INSTRUCTIONS TO FOLLOW. Select every line containing the word "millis" from the material, and copy those lines.

SOURCE INFORMATION.
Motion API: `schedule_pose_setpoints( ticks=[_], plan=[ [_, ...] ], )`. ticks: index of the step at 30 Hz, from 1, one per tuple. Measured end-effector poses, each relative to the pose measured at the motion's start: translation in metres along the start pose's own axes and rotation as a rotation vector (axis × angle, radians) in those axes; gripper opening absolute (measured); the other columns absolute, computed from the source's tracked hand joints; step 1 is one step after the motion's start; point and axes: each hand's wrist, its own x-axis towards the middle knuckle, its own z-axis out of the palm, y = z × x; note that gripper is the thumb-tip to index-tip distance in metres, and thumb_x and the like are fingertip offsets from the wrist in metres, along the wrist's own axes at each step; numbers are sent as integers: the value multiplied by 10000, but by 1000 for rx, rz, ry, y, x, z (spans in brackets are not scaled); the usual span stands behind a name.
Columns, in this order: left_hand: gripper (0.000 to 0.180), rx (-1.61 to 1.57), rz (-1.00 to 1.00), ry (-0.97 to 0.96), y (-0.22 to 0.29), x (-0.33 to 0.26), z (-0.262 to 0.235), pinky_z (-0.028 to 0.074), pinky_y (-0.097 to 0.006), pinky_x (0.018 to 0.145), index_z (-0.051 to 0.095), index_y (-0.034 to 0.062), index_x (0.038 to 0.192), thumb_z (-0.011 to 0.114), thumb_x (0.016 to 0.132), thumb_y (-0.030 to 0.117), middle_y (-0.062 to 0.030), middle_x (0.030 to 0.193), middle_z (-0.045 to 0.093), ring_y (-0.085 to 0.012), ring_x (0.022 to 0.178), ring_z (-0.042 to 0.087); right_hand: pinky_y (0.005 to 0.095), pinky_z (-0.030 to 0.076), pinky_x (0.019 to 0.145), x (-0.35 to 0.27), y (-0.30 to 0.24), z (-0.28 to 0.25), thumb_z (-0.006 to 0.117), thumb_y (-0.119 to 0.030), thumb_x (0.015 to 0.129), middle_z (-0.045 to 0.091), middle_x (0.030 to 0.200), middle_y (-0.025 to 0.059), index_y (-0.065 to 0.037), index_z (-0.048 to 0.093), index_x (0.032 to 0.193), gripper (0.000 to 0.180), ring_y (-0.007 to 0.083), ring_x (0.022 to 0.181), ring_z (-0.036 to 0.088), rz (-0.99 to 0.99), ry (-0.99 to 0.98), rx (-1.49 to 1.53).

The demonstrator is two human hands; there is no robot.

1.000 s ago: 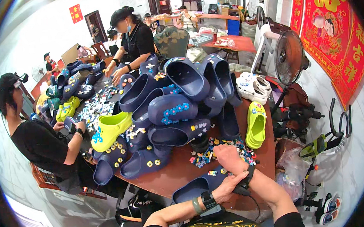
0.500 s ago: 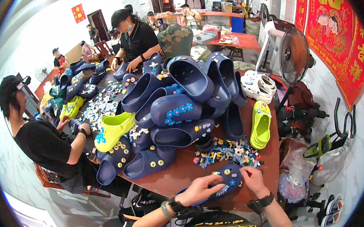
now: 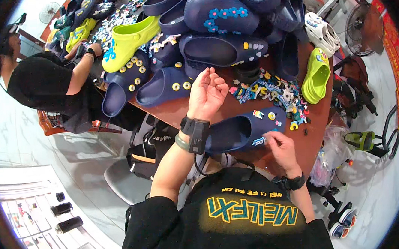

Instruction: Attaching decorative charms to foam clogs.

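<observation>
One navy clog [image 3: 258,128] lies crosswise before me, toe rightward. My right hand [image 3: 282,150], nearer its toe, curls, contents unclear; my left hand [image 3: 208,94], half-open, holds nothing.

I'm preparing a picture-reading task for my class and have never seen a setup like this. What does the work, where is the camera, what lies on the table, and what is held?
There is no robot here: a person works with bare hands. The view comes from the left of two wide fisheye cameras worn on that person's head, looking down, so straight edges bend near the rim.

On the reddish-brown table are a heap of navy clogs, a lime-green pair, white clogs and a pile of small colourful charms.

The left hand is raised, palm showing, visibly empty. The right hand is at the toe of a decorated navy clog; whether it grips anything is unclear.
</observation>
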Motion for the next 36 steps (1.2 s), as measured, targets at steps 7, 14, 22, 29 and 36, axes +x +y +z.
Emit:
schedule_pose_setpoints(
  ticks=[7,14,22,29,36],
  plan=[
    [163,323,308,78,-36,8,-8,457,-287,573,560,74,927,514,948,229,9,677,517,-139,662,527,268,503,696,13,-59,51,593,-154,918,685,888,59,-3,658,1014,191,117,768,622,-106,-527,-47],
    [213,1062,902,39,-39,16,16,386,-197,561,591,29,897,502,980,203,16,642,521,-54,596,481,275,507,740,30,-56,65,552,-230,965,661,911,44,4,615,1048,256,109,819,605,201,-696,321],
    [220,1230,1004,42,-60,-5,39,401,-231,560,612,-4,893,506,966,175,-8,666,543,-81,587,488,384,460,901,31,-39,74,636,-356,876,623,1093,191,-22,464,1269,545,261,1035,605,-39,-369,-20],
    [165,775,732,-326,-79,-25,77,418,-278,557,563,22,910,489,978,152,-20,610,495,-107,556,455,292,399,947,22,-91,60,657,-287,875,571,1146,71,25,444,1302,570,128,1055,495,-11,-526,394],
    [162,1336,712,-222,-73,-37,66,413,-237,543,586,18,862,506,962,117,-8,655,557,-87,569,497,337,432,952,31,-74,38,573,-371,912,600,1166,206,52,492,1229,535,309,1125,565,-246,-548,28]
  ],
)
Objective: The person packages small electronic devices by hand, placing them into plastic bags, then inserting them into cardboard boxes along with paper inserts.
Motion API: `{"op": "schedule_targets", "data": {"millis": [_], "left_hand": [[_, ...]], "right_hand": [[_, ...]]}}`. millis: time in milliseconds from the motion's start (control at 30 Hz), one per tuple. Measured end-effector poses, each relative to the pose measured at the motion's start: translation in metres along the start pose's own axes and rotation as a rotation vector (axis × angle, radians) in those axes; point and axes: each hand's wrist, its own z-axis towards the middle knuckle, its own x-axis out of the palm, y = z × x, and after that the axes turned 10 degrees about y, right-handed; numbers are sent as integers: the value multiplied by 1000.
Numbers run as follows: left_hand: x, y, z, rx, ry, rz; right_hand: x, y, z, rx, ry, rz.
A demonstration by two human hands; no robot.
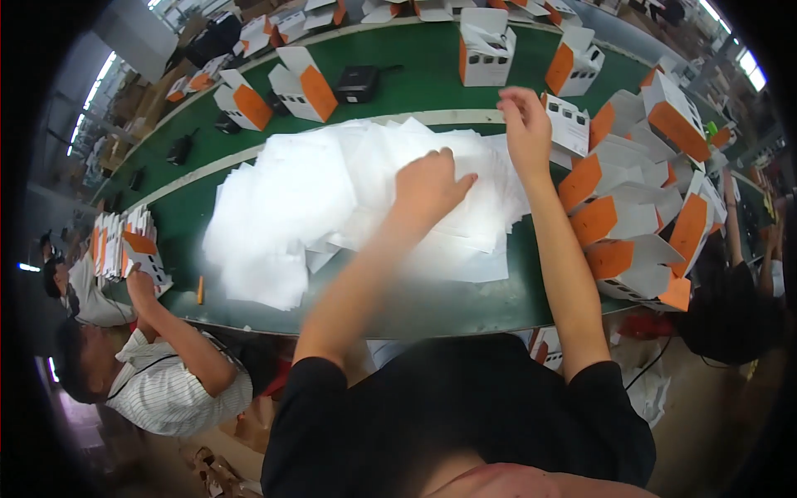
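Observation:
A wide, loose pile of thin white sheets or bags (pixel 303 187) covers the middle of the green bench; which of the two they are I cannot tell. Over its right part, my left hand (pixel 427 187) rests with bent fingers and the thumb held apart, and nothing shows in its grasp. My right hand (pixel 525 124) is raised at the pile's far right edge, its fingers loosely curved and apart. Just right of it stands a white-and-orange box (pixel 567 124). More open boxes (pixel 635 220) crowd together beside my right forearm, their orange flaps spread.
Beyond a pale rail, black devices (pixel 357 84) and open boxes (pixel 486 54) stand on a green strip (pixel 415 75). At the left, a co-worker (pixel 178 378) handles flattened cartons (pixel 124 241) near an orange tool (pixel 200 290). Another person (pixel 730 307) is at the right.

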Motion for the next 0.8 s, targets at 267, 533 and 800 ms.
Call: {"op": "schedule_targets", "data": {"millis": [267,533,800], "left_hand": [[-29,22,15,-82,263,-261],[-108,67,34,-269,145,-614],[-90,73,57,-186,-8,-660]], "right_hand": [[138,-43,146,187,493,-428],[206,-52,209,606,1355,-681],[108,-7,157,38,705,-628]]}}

ANSWER FOR THIS EXERCISE.
Motion API: `{"op": "schedule_targets", "data": {"millis": [_], "left_hand": [[_, ...]], "right_hand": [[_, ...]]}}`. millis: time in milliseconds from the motion's start (control at 30 Hz), one per tuple. Measured end-effector poses, each relative to the pose measured at the motion's start: translation in metres along the start pose's own axes and rotation as a rotation vector (axis × angle, radians) in those axes; point and axes: each hand's wrist, its own z-axis towards the middle knuckle, its own x-axis out of the palm, y = z × x, and after that the axes turned 10 degrees about y, right-handed; numbers are sent as integers: the value multiplied by 1000.
Call: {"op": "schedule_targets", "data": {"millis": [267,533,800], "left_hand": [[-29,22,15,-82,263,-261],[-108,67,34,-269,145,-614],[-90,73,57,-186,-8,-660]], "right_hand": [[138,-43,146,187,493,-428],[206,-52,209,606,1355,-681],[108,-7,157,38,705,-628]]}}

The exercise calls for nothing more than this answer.